Sizewell B's Control System

The fall-out from Sizewell B report (Tony Collins of Computer Weekly)

In October 1993 Computer Weekly became the first publication in the UK to offer its readers the chance to acquire a secret government report in its entirety.

The decision raises issues of copyright and confidentiality, but if was felt the report was too important to be suppressed

Written by the Nuclear Installation Inspectorate (NII), part of the health and Safety Executive, the report asked whether the safety-critical protection software at the Sizewell B nuclear power station, due to open next year, can be trusted to perform predictably. It concluded that the Primary Protection System (PPS) software is safe - a contentious point in view of the report disclosing that the software had failed 52% of independent tests because of faulty test equipment.

Since making the report available to readers Computer Weekly understands that the NII is requiring Nuclear Electric, the operator of Sizewell B, to repeat some of the key tests.

Also, the fuel loading at Sizewell B has been delayed four months while Nuclear Electric tries to convince the NII that the reactor, associated plant. and the software, is safe.

The PPS software is designed to shut down Sizewell B in the event of a significant failure. A controlled shut-down is vital to prevent a major leak of radioactivity. More complex and. comprehensive than any in use at a UK nuclear power station, the software is backed up by a non computerised protection system. But this does not cover every fault.

Some safety-critical software experts believe that the Sizewell system is too complex to be adequately tested. But Nuclear Electric says the software, when considered with other measures, offers the best possible protection system.

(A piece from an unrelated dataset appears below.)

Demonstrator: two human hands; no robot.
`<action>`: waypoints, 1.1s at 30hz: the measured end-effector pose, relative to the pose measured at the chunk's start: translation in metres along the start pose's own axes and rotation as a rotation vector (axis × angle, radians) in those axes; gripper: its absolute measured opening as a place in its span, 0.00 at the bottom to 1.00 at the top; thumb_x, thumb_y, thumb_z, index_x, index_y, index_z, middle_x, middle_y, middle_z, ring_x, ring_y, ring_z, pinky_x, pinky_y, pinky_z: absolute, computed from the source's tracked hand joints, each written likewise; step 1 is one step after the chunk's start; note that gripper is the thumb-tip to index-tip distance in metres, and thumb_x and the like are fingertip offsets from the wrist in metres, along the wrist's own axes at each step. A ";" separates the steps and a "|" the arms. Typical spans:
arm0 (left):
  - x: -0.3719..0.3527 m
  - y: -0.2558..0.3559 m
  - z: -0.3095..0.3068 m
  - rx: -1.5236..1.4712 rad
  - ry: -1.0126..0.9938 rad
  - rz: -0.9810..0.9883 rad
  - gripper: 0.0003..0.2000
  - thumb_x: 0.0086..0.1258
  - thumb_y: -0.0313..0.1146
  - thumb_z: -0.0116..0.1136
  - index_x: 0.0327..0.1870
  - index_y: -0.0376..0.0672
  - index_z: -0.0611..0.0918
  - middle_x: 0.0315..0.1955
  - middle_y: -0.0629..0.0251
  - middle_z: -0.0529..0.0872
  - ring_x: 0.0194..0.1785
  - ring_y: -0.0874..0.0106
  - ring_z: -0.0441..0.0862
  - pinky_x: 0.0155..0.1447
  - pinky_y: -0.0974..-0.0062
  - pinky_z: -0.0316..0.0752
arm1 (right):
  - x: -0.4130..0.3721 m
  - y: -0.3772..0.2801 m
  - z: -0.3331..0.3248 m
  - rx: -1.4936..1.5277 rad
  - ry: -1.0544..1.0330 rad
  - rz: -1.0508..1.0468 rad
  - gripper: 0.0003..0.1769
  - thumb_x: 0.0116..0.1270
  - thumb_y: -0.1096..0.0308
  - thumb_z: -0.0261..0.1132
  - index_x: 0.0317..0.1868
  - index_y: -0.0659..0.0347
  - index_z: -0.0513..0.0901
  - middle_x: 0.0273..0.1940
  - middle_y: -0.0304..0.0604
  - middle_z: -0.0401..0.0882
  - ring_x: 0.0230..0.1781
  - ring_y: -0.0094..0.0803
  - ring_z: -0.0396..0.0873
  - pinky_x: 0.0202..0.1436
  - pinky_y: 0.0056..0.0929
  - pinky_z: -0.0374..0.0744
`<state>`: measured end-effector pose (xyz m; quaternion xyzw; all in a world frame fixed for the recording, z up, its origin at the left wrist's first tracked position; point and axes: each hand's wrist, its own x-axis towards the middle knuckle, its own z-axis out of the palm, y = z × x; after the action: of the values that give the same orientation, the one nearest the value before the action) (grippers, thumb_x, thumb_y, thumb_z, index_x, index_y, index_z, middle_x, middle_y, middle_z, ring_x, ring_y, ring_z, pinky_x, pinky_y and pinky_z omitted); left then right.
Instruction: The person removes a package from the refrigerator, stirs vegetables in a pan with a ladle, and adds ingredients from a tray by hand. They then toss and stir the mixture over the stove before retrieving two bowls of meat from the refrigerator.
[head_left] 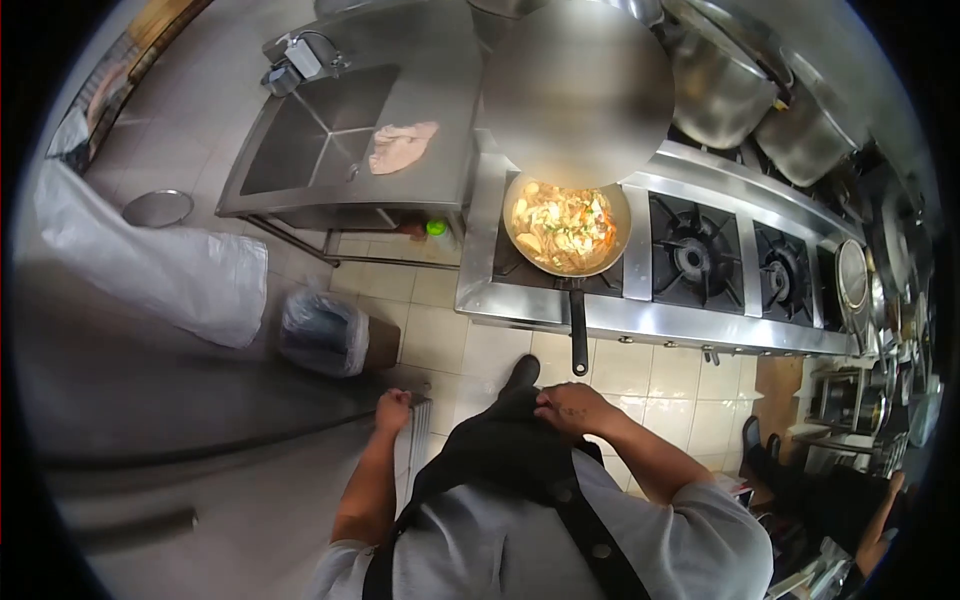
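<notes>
My right hand (577, 410) is in front of my body, its fingers curled on the edge of the black apron (490, 440). To the left, my left hand (394, 410) is closed beside the edge of a large grey steel surface (250, 480); what it holds, if anything, is hidden. Ahead of me a frying pan (623, 235) rests on the left burner of the stove, its black handle (578, 335) pointing toward me. Sliced food (565, 225) with orange and green pieces fills the pan. A round blurred patch covers what lies behind it.
Right of the pan are black gas burners (693, 250), with large steel pots (725, 95) behind. A steel sink (300, 140) with a pink cloth (402, 147) stands left. A lined bin (325, 335) is on the tiled floor. Another person (830, 490) is at lower right.
</notes>
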<state>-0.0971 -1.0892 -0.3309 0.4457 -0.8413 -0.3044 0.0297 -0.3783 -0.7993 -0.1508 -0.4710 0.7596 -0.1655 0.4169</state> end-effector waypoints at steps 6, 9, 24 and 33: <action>0.017 -0.019 -0.027 -0.348 -0.274 -0.454 0.10 0.63 0.35 0.53 0.27 0.36 0.77 0.16 0.52 0.79 0.22 0.63 0.81 0.28 0.63 0.73 | 0.042 -0.022 -0.038 0.121 0.051 -0.220 0.17 0.65 0.56 0.57 0.41 0.63 0.78 0.36 0.56 0.80 0.42 0.52 0.78 0.47 0.44 0.75; 0.016 -0.042 -0.016 -0.212 -0.434 -0.377 0.10 0.64 0.35 0.52 0.31 0.36 0.77 0.19 0.50 0.81 0.27 0.57 0.82 0.32 0.62 0.75 | 0.048 -0.024 -0.061 0.116 0.088 -0.192 0.17 0.65 0.56 0.57 0.41 0.63 0.78 0.36 0.56 0.80 0.42 0.53 0.78 0.47 0.44 0.75; 0.002 0.010 -0.038 0.130 -0.273 -0.014 0.08 0.59 0.34 0.53 0.32 0.40 0.80 0.29 0.46 0.82 0.37 0.49 0.81 0.41 0.56 0.75 | 0.061 -0.005 -0.076 0.017 0.034 -0.071 0.17 0.67 0.56 0.55 0.37 0.63 0.80 0.34 0.55 0.81 0.39 0.52 0.79 0.44 0.45 0.76; 0.001 -0.022 -0.020 0.228 -0.346 -0.029 0.10 0.60 0.36 0.53 0.33 0.40 0.81 0.27 0.48 0.83 0.36 0.52 0.82 0.41 0.60 0.77 | 0.072 -0.038 -0.079 -0.021 -0.014 -0.221 0.16 0.67 0.56 0.55 0.38 0.63 0.78 0.37 0.54 0.81 0.41 0.51 0.79 0.45 0.45 0.75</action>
<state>-0.0747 -1.1086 -0.3268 0.3993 -0.8564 -0.2795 -0.1704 -0.4340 -0.8913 -0.1133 -0.5575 0.7018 -0.1989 0.3965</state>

In a letters-page special, Computer Weekly published some of the views of readers who have read the NII report. We hope to publish a reaction from Nuclear Electric in the New Year.

Considering the hardware

From Roger Hill,

The report does not seem to consider the hardware of the Primary Protection System (PPS), only the software. For example the Prom (Program Read Only Memory) which holds the executable code is validated against the source code, but there is no assessment of the mean time between Prom faults, or the failure modes of the Prom.

There is no indication of what state the control computer is left in when there it a processor fault.

There is no indication in the report whether failures in external peripherals have been or are going to be tested. For example, what happens to the software if several sensors short out?

It appears that no attempt has been made to test the PPS, all that has been tested is the software. The hardware running the PPS has a finite reliable life which is less than the design life of the reactor. The continued development of computer hardware means that the expertise to maintain and understand the operation of the current hardware could disappear within the operational life of the reactor. How many maintenance engineers today could look after an IBM 360 to the sort of standard required for critical systems safety?

Therefore within the design life of the reactor the computer control system will have to he replaced probably three or four times. The probability that these replacements could introduce errors does not appear to be considered. The initial control system will be checked as installed before the nuclear fuel is loaded.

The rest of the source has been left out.